*GOAL OF THE EXERCISE*:
Could you output each line below exactly as it appears, excluding any pictures?

** DATA SECTION follows **

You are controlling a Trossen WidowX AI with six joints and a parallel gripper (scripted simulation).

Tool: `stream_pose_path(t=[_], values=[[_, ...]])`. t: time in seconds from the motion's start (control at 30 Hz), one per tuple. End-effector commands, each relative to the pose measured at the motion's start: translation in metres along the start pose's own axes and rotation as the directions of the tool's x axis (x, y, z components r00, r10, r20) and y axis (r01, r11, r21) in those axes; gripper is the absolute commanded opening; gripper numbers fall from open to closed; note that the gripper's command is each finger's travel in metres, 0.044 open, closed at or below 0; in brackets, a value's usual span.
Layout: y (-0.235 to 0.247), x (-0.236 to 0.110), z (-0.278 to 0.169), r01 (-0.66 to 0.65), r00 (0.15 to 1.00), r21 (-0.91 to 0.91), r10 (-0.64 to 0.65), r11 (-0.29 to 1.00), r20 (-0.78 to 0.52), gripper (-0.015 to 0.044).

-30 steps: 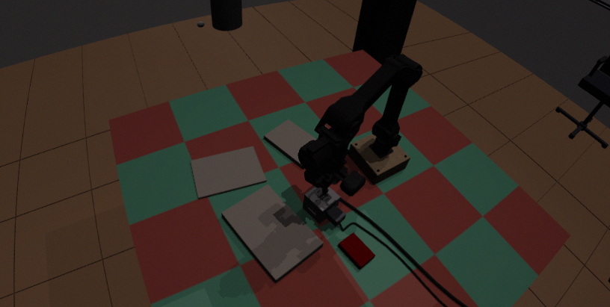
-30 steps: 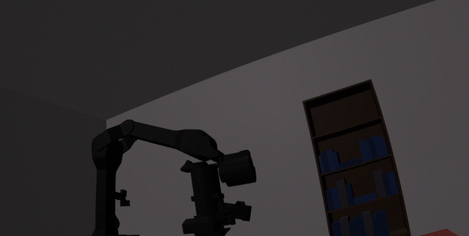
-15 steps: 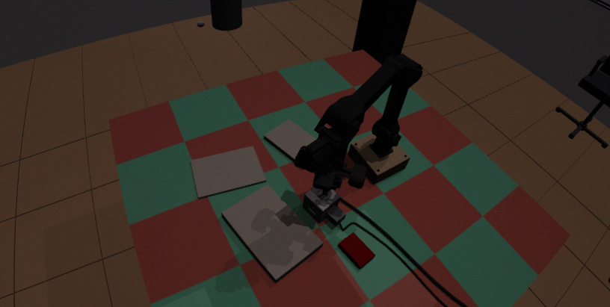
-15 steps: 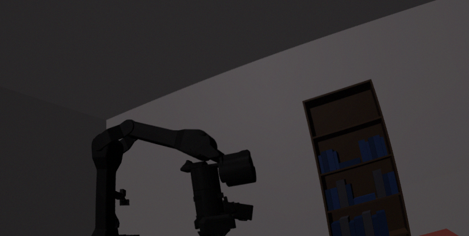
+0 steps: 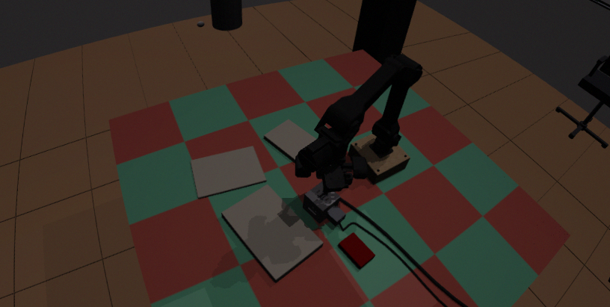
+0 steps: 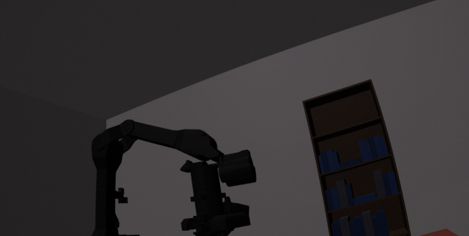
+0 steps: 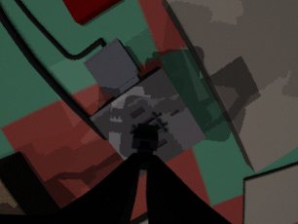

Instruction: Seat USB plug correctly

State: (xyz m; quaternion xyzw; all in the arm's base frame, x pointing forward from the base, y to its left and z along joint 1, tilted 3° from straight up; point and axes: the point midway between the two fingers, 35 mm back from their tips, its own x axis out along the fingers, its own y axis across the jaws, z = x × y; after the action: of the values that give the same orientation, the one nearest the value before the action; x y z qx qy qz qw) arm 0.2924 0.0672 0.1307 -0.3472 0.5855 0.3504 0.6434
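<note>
Claw (image 7: 145, 146) clenched on the USB plug (image 7: 147, 135), pointing straight down over the top face of the power cube (image 7: 169, 115). Plug sits upright at the cube's top socket; seating depth can't be told. Cube sits on the checkered table (image 5: 452, 202), toward its near edge, just beside the corner of a large grey slab (image 5: 273, 232). Red block (image 5: 356, 249) lies near the cube on the near side, apart from it. Two black cables (image 5: 397, 245) run off the cube toward the near-right corner.
</note>
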Motion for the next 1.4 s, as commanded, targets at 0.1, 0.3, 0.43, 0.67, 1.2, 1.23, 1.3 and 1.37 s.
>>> stream_pose_path(t=[0.1,0.3,0.43,0.67,1.2,1.23,1.3,1.37], values=[[-0.0001,0.0002,0.0001,0.000,1.000,-0.165,0.000,0.986,0.000,0.0000],[-0.0001,0.0002,0.0001,0.000,1.000,-0.317,0.000,0.948,0.000,0.0000],[-0.0001,0.0002,0.0001,0.000,1.000,-0.415,0.000,0.910,0.000,0.0000],[-0.0001,0.0002,0.0001,0.000,1.000,-0.574,0.000,0.819,0.000,0.0000],[-0.0001,0.0001,0.0001,0.001,1.000,-0.603,0.000,0.798,0.000,0.0000],[-0.0002,0.0002,0.0000,0.001,1.000,-0.603,-0.001,0.798,0.000,0.0000],[-0.0003,0.0004,0.0000,0.001,1.000,-0.604,-0.001,0.797,-0.001,0.0000],[-0.0004,0.0007,-0.0001,0.001,1.000,-0.605,-0.002,0.796,-0.002,0.0000]])
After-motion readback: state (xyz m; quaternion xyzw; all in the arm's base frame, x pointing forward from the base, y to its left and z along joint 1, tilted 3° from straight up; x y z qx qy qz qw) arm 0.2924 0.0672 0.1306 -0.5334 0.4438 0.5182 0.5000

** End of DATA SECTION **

*TASK RESPONSE*:
You are controlling a Trossen WidowX AI with six joints and a parallel gripper (scripted simulation).

Tool: `stream_pose_path(t=[_], values=[[_, ...]])`. t: time in seconds from the motion's start (control at 30 Hz), one per tuple. End-effector commands, each relative to the pose measured at the motion's start: translation in metres along the start pose's own axes and rotation as the directions of the tool's x axis (x, y, z components r00, r10, r20) and y axis (r01, r11, r21) in those axes; gripper is the absolute commanded opening; gripper numbers fall from open to closed; note that the gripper's command is each finger's travel in metres, 0.044 open, closed at or below 0; in brackets, a value's usual span.
Layout: y (-0.235 to 0.247), x (-0.236 to 0.110), z (-0.278 to 0.169), r01 (-0.66 to 0.65), r00 (0.15 to 1.00), r21 (-0.91 to 0.91), r10 (-0.64 to 0.65), r11 (-0.29 to 1.00), r20 (-0.78 to 0.52), gripper (-0.015 to 0.044).

-30 steps: 
-30 steps: 
-15 steps: 
-15 steps: 
+0 steps: 
+0 steps: 
+0 steps: 

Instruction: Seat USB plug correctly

State: (xyz m; quaternion xyzw; all in the arm's base frame, x pointing forward from the base, y to its left and z along joint 1, tilted 3° from straight up; point and axes: the point midway between the two fingers, 35 mm back from their tips, its own x axis out along the fingers, its own y axis across the jaws, z = x × y; after the action: of the values that give the same orientation, the one nearest the value before the action; x y z qx qy qz qw) arm 0.2924 0.0672 0.1307 -0.3472 0.5855 0.3504 0.6434
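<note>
Claw (image 7: 145, 146) clenched on the USB plug (image 7: 147, 135), pointing straight down over the top face of the power cube (image 7: 169, 115). Plug sits upright at the cube's top socket; seating depth can't be told. Cube sits on the checkered table (image 5: 452, 202), toward its near edge, just beside the corner of a large grey slab (image 5: 273, 232). Red block (image 5: 356, 249) lies near the cube on the near side, apart from it. Two black cables (image 5: 397, 245) run off the cube toward the near-right corner.
</note>
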Motion for the next 1.4 s, as commanded, targets at 0.1, 0.3, 0.43, 0.67, 1.2, 1.23, 1.3 and 1.37 s.
>>> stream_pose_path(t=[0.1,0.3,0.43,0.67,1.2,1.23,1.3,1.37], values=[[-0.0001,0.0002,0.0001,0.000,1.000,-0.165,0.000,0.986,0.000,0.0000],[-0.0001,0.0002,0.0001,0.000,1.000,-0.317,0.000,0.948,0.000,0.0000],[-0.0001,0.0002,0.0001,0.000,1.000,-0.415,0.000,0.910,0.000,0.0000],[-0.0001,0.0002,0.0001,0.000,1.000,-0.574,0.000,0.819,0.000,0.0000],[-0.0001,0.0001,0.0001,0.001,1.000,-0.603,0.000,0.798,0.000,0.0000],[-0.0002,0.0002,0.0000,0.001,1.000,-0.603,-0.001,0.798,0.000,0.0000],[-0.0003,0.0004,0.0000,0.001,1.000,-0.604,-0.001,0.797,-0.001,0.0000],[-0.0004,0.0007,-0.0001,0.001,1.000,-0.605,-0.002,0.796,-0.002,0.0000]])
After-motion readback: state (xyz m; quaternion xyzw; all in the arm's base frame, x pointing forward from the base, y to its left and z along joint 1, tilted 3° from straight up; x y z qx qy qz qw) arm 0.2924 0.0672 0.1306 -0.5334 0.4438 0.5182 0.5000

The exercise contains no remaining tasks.